Students have the right to expect their grades will be kept confidential. There are a few things, because of the size and/or nature of this class, the instructor must advise you of regarding collection and distribution of test results, quiz scores, homework assignments, roll sheets, projects, etc. During this class it may be necessary for you to pass your assignments forward to the instructor or it may be necessary for the instructor to call your name and then return your completed assignment to you by passing it across the room. The instructor, under the reasonable assumption guidelines, assumes students are collecting only their own materials. Every attempt will be made to keep your information confidential. Neither your course grades nor grades for any assignment will be posted in a way that could result in your being identified by other students or faculty members.

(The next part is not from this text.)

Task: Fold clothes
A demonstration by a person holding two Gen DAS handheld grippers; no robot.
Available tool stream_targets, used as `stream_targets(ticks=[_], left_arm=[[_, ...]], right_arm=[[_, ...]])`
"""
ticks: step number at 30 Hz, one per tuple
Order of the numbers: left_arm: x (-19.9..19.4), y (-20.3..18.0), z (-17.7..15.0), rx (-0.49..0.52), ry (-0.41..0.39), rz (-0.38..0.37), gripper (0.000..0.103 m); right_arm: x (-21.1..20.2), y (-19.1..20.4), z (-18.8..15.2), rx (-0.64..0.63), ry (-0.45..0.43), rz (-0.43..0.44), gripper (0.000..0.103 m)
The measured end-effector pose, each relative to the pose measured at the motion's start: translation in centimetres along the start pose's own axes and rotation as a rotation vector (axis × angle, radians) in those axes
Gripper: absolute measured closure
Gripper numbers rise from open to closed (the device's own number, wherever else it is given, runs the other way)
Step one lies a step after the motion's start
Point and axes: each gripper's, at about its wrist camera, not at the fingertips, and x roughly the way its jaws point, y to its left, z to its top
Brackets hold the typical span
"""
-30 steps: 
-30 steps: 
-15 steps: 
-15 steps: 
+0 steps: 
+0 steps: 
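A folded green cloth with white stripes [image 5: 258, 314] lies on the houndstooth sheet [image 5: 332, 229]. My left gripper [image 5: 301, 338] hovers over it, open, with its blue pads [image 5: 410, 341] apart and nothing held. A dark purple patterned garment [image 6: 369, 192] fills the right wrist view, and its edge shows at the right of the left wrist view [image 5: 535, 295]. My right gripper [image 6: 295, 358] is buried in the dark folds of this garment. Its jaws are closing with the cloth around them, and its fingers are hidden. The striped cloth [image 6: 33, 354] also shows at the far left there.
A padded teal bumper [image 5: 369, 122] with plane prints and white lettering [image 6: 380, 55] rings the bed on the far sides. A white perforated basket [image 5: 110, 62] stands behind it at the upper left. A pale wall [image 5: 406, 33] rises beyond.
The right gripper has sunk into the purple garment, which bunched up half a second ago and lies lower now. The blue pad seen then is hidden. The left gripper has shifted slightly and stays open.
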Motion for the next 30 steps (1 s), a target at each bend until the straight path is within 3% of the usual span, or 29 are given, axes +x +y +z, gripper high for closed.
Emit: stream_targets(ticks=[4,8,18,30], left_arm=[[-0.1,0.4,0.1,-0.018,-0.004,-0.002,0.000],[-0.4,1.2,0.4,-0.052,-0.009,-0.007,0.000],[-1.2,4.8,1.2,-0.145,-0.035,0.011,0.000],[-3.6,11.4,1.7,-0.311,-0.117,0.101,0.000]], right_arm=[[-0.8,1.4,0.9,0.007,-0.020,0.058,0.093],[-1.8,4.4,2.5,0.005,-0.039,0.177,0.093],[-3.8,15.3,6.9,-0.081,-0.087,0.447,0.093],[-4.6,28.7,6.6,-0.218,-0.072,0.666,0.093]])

Student feedback is important and an essential part of participation in this course. The student evaluation of instruction is a requirement for all organized classes at UNT. The survey will be made available during weeks 13, 14 and 15 of the long semesters to provide students with an opportunity to evaluate how this course is taught. Students will receive an email from "UNT SPOT Course Evaluations via IASystem Notification" (firstname.lastname@example.org) with the survey link. Students should look for the email in their UNT email inbox. Simply click on the link and complete the survey. Once students complete the survey they will receive a confirmation email that the survey has been submitted. For additional information, please visit the SPOT website at www.spot.unt.edu or email email@example.com.
UNT is committed to providing a safe learning environment free of all forms of sexual misconduct. Federal laws and UNT policies prohibit discrimination on the basis of sex as well as sexual misconduct. If you or someone you know is experiencing sexual harassment, relationship violence, stalking and/or sexual assault, there are campus resources available to provide support and assistance. The Survivor Advocates can be reached at SurvivorAdvocate@unt.edu or by calling the Dean of Students Office at 940-565- 2648. If you feel you are in immediate danger, please call 911 or the police immediately. If you are experiencing any form of harassment, violence or assault, please know that you can report it to me. You should be aware that I am a mandatory reporter, which means that I am required to report these instances to the university’s Title IX coordinator or Deputy Title IX Coordinator to investigate.
UNT uses a system called Eagle Alert to quickly notify students with critical information in the event of an emergency (i.e., severe weather, campus closing, and health and public safety emergencies like chemical spills, fires, or violence). In the event of a university closure, please refer to Blackboard for contingency plans for covering course materials.